A company's internal control over financial reporting is a process designed by, or under the supervision of, the company’s principal executive and principal financial officers, or persons performing similar functions, and effected by the company’s board of directors, management, and other personnel to provide reasonable assurance regarding the reliability of financial reporting and the preparation of financial statements for external purposes in accordance with generally accepted accounting principles. A company's internal control over financial reporting includes those policies and procedures that (1) pertain to the maintenance of records that, in reasonable detail, accurately and fairly reflect the transactions and dispositions of the assets of the company; (2) provide reasonable assurance that transactions are recorded as necessary to permit preparation of financial statements in accordance with generally accepted ac counting principles, and that receipts and expenditures of the company are being made only in accordance with authorizations of management and directors of the company; and (3) provide reasonable assurance regarding prevention or timely detection of unauthorized acquisition, use, or disposition of the company's assets that could have a material effect on the financial statements.

Because of the inherent limitations of internal control over financial reporting, including the possibility of collusion or improper management override of controls, material misstatements due to error or fraud may not be prevented or detected on a timely basis.  Also, projections of any evaluation of the effectiveness of the internal control over financial reporting to future periods are subject to the risk that the controls may become inadequate because of changes in conditions, or that the degree of compliance with the policies or procedures may deteriorate.

In our opinion, management’s assessment that the Company maintained effective internal control over financial reporting as of March 25, 2005, is fairly stated, in all material respects, based on the criteria established in Internal Control—Integrated Framework issued by the Committee of Sponsoring Organizations of the Treadway Commission.  Also in our opinion, the Company maintained, in all material respects, effective internal control over financial reporting as of March 25, 2005, based on the criteria established in Internal Control—Integrated Framework issued by the Committee of Sponsoring Organizations of the Treadway Commission.

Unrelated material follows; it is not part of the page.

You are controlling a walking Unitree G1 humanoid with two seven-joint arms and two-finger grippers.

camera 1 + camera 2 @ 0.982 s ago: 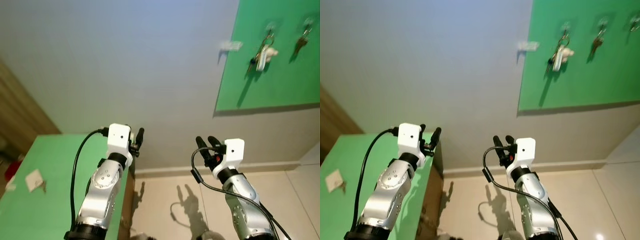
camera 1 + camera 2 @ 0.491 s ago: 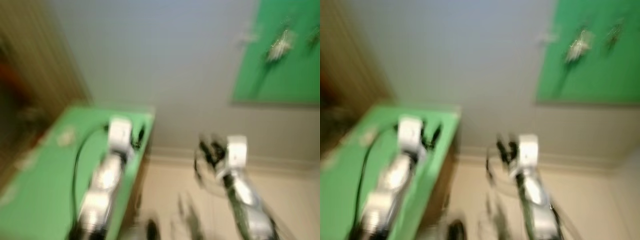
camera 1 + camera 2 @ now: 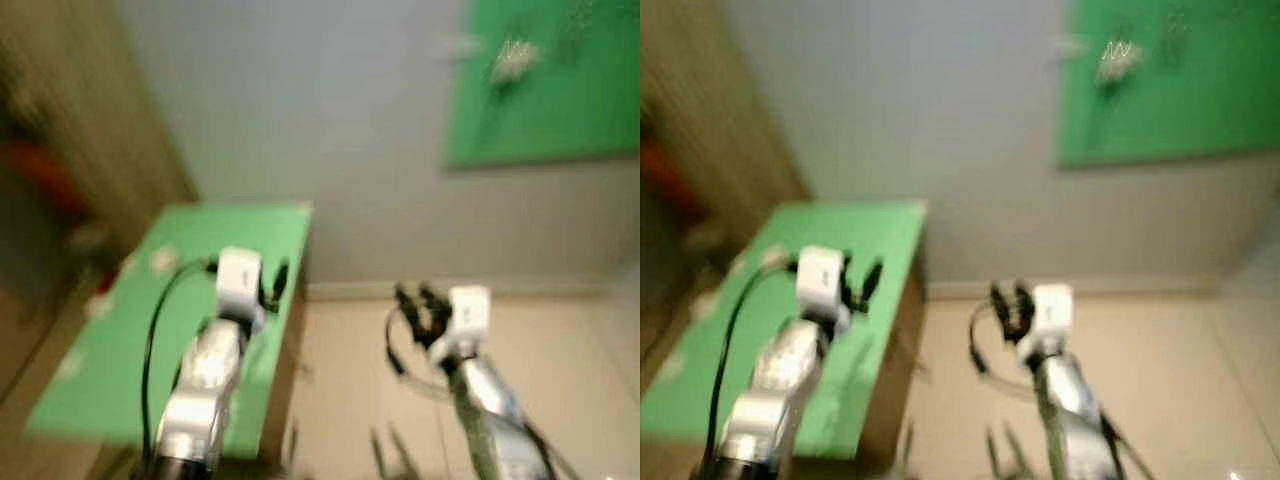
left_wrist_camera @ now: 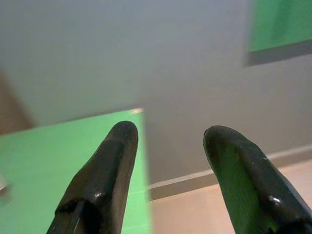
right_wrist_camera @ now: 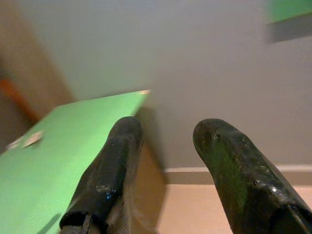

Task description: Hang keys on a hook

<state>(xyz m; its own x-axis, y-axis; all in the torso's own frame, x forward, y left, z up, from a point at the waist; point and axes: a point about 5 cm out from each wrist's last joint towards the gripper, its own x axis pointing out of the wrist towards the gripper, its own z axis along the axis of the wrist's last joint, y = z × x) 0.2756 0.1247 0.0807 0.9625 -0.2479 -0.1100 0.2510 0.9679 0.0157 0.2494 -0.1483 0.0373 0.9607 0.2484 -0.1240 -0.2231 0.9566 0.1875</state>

 We have also audited, in accordance with the standards of the Public Company Accounting Oversight Board (United States), the accompanying consolidated balance sheet and the related consolidated statement of operations and comprehensive loss, stockholders’ equity, cash flows and the financial statement schedule of the Company as of and for the year ended March 25, 2005 and our report dated June 2, 2005 expressed an unqualified opinion on those financial statements and the financial statement schedule.

/s/ DELOITTE & TOUCHE LLP

San Jose, California

June 2, 2005



9






ITEM 9B.  OTHER INFORMATION

On March 22, 2005, the Compensation Committee of the Company’s Board of Directors approved an amendment to the Company’s 1993 Stock Option Plan, subject to approval by the Company’s stockholders. The amendment would change the automatic grant provisions under which members of the Board receive stock option grants. The Committee believes that the changes are necessary in order for the Company to continue to recruit and retain qualified persons to serve as members of the Board and its Committees.

Currently, the plan provides that on the date of each annual meeting of stockholders:  (i) each non-employee Director who is elected to the Board at the annual meeting, whether first elected or reelected, is granted an option to purchase 12,000 shares of Common Stock; (ii) each non-employee Director who serves on a committee of the Board is granted an additional option to purchase 4,000 shares of Common Stock; and (iii) each non-employee Director who serves as a Chairperson of a committee is granted a further option to purchase 4,000 shares of Common Stock. A prorated number of shares is awarded in the event of appointment on a date other than the date of an Annual Meeting.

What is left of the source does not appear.